Napoli, 10 novembre 2017 - Certi obiettivi di mercato fanno giri lunghissimi e poi ritornano, per citare una nota canzone: qualche estate fa Giuntoli era impegnato a occupare la corsia difensiva di destra degli azzurri e alla fine il prescelto fu Hysaj, un affare che ha fatto la fortuna di tutti. Sfumò quindi l'acquisto dal Sassuolo di Vrsaljko, poi finito all'Atletico Madrid. Forse non per molto.

SIMEONE DICE NO - L'infortunio di Ghoulam ha innescato un effetto domino in cui è rientrato anche il croato, la cui duttilità aveva sedotto già in passato De Laurentiis: il classe '92 all'occorrenza può spostarsi sulla catena mancina, quella lasciata vuota dal crac al ginocchio del numero 31 di Sarri. La trattativa tuttavia appare in salita e non tanto per il diniego di Vrsaljko quanto per la volontà dei Colchoneros di non perdere a gennaio una pedina fondamentale nello scacchiere di Simeone. Dopo un inizio negativo dell'avventura madrilena, funestata pure da un brutto infortunio patito nella scorsa primavera, adesso l'esterno croato è un punto fermo dell'undici biancorosso e le sue buone prove in entrambe le fasi di gioco hanno attirato di nuovo le attenzioni del Napoli, al momento a caccia di qualcosa in più di un vice Ghoulam.
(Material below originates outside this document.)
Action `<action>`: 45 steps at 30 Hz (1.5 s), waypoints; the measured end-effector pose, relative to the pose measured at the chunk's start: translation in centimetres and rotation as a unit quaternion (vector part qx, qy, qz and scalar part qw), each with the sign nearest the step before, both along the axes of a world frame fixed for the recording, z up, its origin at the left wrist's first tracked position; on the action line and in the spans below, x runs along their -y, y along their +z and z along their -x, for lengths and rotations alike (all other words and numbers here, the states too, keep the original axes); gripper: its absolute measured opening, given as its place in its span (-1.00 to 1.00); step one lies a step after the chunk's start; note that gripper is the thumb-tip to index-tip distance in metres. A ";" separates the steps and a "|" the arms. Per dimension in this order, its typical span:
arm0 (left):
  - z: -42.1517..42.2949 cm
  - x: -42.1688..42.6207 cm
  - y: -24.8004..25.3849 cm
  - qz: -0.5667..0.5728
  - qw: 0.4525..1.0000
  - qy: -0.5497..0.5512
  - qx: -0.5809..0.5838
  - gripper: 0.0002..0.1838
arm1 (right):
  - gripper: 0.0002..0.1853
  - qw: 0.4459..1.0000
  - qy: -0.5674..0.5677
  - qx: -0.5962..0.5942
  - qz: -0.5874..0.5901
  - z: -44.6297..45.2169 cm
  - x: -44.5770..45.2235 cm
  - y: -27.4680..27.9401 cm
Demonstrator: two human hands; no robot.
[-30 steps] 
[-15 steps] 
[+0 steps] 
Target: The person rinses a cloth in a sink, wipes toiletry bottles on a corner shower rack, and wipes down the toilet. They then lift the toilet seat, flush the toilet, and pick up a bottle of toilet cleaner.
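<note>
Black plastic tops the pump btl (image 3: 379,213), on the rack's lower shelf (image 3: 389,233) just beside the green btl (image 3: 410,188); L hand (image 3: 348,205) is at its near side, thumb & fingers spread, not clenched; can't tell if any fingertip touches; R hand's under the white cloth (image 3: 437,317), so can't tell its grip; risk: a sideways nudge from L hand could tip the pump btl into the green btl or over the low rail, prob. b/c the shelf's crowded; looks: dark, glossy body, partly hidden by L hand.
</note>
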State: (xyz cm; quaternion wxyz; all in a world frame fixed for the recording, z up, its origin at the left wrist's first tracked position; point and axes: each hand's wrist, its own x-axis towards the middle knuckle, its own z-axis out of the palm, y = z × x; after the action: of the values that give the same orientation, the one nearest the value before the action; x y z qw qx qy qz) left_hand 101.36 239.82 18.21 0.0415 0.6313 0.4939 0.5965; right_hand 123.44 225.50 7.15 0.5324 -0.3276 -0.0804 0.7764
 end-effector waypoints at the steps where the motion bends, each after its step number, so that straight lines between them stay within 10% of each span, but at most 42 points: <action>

FAOUZI PROLUNGA MA... - Al di là del guaio al ginocchio, il futuro dell'algerino è ancora un punto interrogativo: il rinnovo quinquennale con ingaggio da 3,5 milioni e clausola rescissoria fissata a 35 milioni (valida rigorosamente solo per l'estero) è vicino ma non ancora formalizzato per qualche divergenza legata ai bonus, che il club campano vorrebbe legare alle presenze in campo del numero 31. Motivo per cui De Laurentiis non vuole farsi trovare impreparato anche in ottica futura: ecco perché il nuovo terzino cercato da Giuntoli dovrà fornire più garanzie dei vari Masina o Grimaldo, che non convincono appieno il quartier generale azzurro. O che almeno non convincono quanto Vrsaljko, che dalla sua ha delle carte da giocarsi per spingere l'Atletico a cedere alle lusinghe del Napoli. Se infatti il team di Simeone uscisse subito dalla Champions, il croato potrebbe spingere per tornare in Serie A, scenario reso non impossibile anche dalla nazionalità italiana del suo procuratore, già in contatto con De Laurentiis. Tutte ottime premesse non sufficienti però a convincere i Colchoneros: al riguardo servirà un esborso non indifferente dalle casse del patron partenopeo, pronto però al sacrificio per regalarsi il tanto agognato scudetto.